=== YOUR GOAL ===
Reproduce the full listing below unchanged, apart from the pictures.

────────────────────

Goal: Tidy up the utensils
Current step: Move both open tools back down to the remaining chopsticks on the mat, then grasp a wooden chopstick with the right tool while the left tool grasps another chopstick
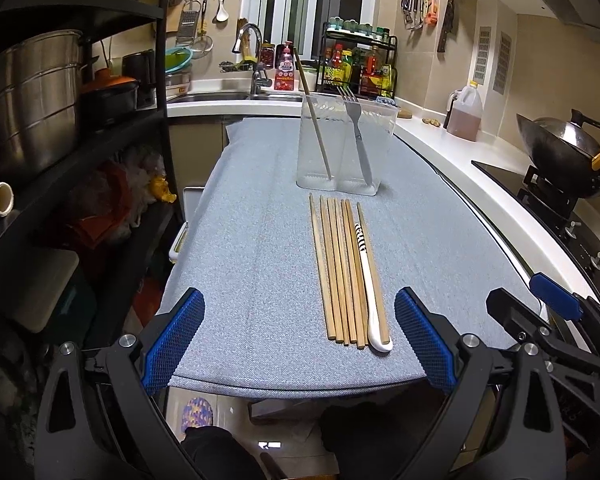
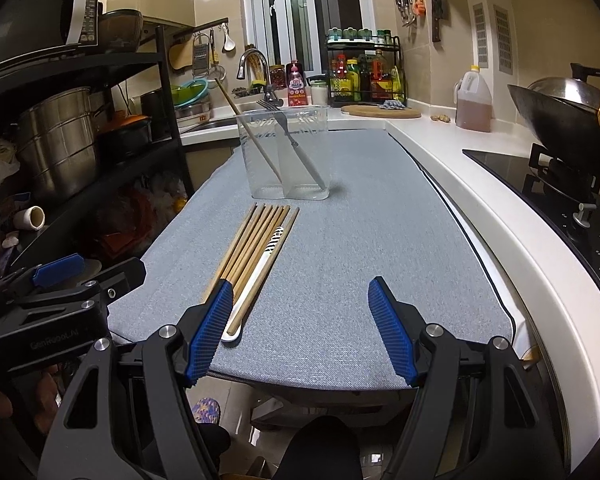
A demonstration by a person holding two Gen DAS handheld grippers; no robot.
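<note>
Several wooden chopsticks (image 1: 338,268) lie side by side on the grey cloth, with a white spoon with a zebra-striped handle (image 1: 366,280) among them. They also show in the right wrist view (image 2: 256,240), as does the spoon (image 2: 256,276). Behind them stands a clear two-part holder (image 1: 342,144) with one chopstick (image 1: 314,116) in its left part and a metal fork (image 1: 356,132) in its right; the holder also shows in the right wrist view (image 2: 286,152). My left gripper (image 1: 298,336) is open and empty at the near edge. My right gripper (image 2: 300,324) is open and empty, right of the chopsticks.
The grey cloth (image 1: 252,240) covers the table. A black shelf with steel pots (image 1: 36,100) stands at the left. A white counter (image 2: 480,184) with an oil jug (image 2: 474,100), a wok (image 2: 560,116) and a stove runs along the right. The sink (image 1: 220,96) is behind.
</note>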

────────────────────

=== YOUR RESPONSE ===
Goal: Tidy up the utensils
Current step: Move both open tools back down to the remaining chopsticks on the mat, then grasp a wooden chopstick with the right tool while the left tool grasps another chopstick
A demonstration by a person holding two Gen DAS handheld grippers; no robot.
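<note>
Several wooden chopsticks (image 1: 338,268) lie side by side on the grey cloth, with a white spoon with a zebra-striped handle (image 1: 366,280) among them. They also show in the right wrist view (image 2: 256,240), as does the spoon (image 2: 256,276). Behind them stands a clear two-part holder (image 1: 342,144) with one chopstick (image 1: 314,116) in its left part and a metal fork (image 1: 356,132) in its right; the holder also shows in the right wrist view (image 2: 286,152). My left gripper (image 1: 298,336) is open and empty at the near edge. My right gripper (image 2: 300,324) is open and empty, right of the chopsticks.
The grey cloth (image 1: 252,240) covers the table. A black shelf with steel pots (image 1: 36,100) stands at the left. A white counter (image 2: 480,184) with an oil jug (image 2: 474,100), a wok (image 2: 560,116) and a stove runs along the right. The sink (image 1: 220,96) is behind.
</note>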

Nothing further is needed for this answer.